For smaller commercial customers, on-site solar is an increasingly viable way to hedge exposure to gas driven energy prices. The improving economics of on-site solar result from three factors, (i) a continued excess supply of solar panels due to the recession in Europe and increased production from China, (ii) federal tax incentives that currently offset almost 50% of a solar project’s cost, and (iii) the ability to offset all per kWh distribution and transmission charges. Even without any State incentives, solar projects can generate electricity at very competitive prices. Markets remain very volatile and customers that have a load profile and site layout that favors on site solar need to move quickly when conditions are right. In Massachusetts, the Government was shocked to find out how fast a market will respond to strong incentives. The State set an objective of 250 MW of solar by 2017; this quarter projects with over 550 MWs of projected supply applied for incentives, four years ahead of the State’s goal. The interest was so strong that the State decided to expand its solar goal to 1,600 MWs by 2020.

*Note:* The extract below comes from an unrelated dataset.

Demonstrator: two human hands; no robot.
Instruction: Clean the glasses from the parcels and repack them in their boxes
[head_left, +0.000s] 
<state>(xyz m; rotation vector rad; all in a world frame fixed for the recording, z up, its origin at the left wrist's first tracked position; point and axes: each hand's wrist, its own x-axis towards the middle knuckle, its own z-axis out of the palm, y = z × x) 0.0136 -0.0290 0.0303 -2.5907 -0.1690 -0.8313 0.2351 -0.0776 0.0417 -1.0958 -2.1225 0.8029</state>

Change On the Horizon – Merchants are Back
For the first time in many years, merchant power plants (plants that are built to sell power in deregulated energy markets and do not have a guaranteed source of revenue) are being financed and are under construction. In April, Panda Power Funds announced the financing of a 758 MW expansion of the Temple Power Plant. Together with other projects in Texas, Panda now has 2,250 MWs of new gas fired capacity under construction in Texas alone. Institutional Investor also reported that Panda is raising between $800 million to $1 billion of new funds to develop three generation projects in the Northeast. We are seeing similar progress on several other merchant plants in the East including Moxie Energy’s 850 MW Liberty Plant in PA, Genesis Power’s 750 MW Keys Energy Center in MD, and EmberClear Corp 300 MW gas plant in PA. While new generation could dampen capacity shortages, we think it is more likely that the successful development of these new projects will result in faster retirements of coal and nuclear projects and create increased upward pressure on electricity prices.
Our overall approach to managing risk has not changed. We strongly feel that most customers should leverage the current beneficial market conditions and pro-actively explore ways to hedge their exposure to the potential of rising electricity and natural gas prices. Of course, please do not hesitate to contact me or anyone at 5 if you would like to discuss the issues raised in this letter, or if you have specific questions about your energy management strategy.
1 Capacity is an additional revenue stream paid to owners of energy generation plants and other energy resources (such as demand response) for being available to generate electricity. Capacity revenue is designed to incentivize construction of new generation. Capacity markets currently exist in most deregulated markets (although not in Texas or California). The cost of capacity payments are borne by energy consumers.